Periodic Reporting for period 2 - MITICAT (Microfluidic Tuning of Individual Nanoparticles to Understand and Improve Electrocatalysis)
Reporting period: 2023-01-01 to 2024-06-30
A) We have successfully developed a microfluidic platform that enabled in situ characterization (size and composition analysis) of individual nanoparticles by hyperspectral dark field microscopy (DFM) under external flow control. This proof-of concept is a major step that has been published in ACS Phys. Chem. Au.
We also studied the effect of size and shape of transition metal oxide catalyst nanoparticles on their catalytic properties. Thus, we revealed the significant shape-dependency of catalytic activity for the oxygen evolution reaction (OER) of cobalt oxide nanocatalysts. We showed that nanocubes of 9 nm in size, are more catalytically active than nanospheroids of the same size and composition, solving a huge controversy about facet-dependent activity of cobalt oxide spinel catalysts reported in the literature. This achievement has been published in the Journal Adv. Funct. Mat.
B) In line with the project plan we have purchased and successfully set up a Raman microscope in a new laboratory fully dedicated to MITICAT. Hence, we characterized chemical changes of nanoparticles and their surface-adsorbed ligands under operation conditions, which we published in Nano Res.. Additionally, we were able to develop a new approach to characterize surface properties of nanocatalysts at the level of single particles: capacitive nanoimpacts, which is an entirely new methodology to explore properties of the solid/liquid interface and the electrical double layer formed at a nanoparticle. This has been published in Angew. Chem. Int. Ed.
C) We have achieved another major goal of MITICAT: the systematic electrochemical modification of nanoparticles by dealloying. This was published in Electrochim.

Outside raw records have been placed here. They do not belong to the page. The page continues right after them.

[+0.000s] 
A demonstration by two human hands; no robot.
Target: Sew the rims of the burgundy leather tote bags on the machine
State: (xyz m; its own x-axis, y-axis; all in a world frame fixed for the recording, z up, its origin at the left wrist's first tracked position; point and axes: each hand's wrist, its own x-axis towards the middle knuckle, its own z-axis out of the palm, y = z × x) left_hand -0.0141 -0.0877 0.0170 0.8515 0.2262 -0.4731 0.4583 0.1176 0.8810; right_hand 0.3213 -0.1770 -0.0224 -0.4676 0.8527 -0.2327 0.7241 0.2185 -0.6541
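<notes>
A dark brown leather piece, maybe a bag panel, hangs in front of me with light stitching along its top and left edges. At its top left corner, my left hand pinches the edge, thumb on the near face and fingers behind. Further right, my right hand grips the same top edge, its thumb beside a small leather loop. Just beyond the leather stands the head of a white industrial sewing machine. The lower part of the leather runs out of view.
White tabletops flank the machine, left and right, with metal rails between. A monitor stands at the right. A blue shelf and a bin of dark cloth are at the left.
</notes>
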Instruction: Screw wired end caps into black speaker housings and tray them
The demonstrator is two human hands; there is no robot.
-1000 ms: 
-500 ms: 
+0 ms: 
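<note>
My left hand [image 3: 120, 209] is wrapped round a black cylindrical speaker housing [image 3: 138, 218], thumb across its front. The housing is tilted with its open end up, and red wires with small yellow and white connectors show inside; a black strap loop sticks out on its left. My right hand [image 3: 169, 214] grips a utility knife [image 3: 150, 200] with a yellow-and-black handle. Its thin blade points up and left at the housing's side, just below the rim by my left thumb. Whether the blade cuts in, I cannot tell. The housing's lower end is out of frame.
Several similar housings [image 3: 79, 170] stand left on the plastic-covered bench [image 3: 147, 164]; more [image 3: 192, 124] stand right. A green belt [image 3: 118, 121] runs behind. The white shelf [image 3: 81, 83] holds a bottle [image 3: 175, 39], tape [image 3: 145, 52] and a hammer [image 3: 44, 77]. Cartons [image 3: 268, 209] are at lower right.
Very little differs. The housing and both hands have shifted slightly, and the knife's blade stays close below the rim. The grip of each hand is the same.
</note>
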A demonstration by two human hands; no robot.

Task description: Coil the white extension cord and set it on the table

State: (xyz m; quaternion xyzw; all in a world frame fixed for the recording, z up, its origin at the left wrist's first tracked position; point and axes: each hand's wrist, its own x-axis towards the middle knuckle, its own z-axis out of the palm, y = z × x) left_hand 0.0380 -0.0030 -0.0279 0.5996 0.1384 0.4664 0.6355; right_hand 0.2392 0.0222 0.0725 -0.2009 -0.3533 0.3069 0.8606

Acta.
D) Last but not least, we identified and rationalized catalyst-support interactions for transition metal oxide OER catalysts. This major finding enabled us to improve the basic understanding of catalyst-support interactions. We achieved this by applying one of the core methodologies of MITICAT - single-particle electrochemistry combined with finite element-based numerical simulation. This allowed us to reveal the origin of greatly enhanced OER activity of cobalt oxide nanocubes when supported on platinum instead of carbon (published in the Int. J. Mol. Sci.)
This is a major step towards achieving a long-requested direct link of experimental electrochemistry at nanocatalysts with high quality theoretical simulations (e.g. by DFT or ab initio MD methods) of the occurring reactions and brings the long desired close interaction of experimentalists and theoreticians in electrocatalysis in reach. Up until now making this link has been strongly limited due to the small size scales high level theory can cover in the presence of liquid water, a solid electrocatalyst and an applied potential – when compared to the trillions of catalyst nanoparticles binder molecules and other additives contained in the usually used porous composite films with hard-to-control local gradients of reactants, intermediates and products. Single nanoparticle electrochemistry overcomes these hurdles and steps the experimental sizes down by several orders of magnitude while keeping the intrinsic properties of the nanocatalyst material. Accordingly, we expect that at the end of the project truly meaningful interlinks between experimental and theoretical electrochemistry can be achieved, providing us the urgently needed insights into reaction mechnisms and active sites for electrochemical reactions relevant in sustainable energy conversion, such as electrochemical water splitting to produce green hydrogen.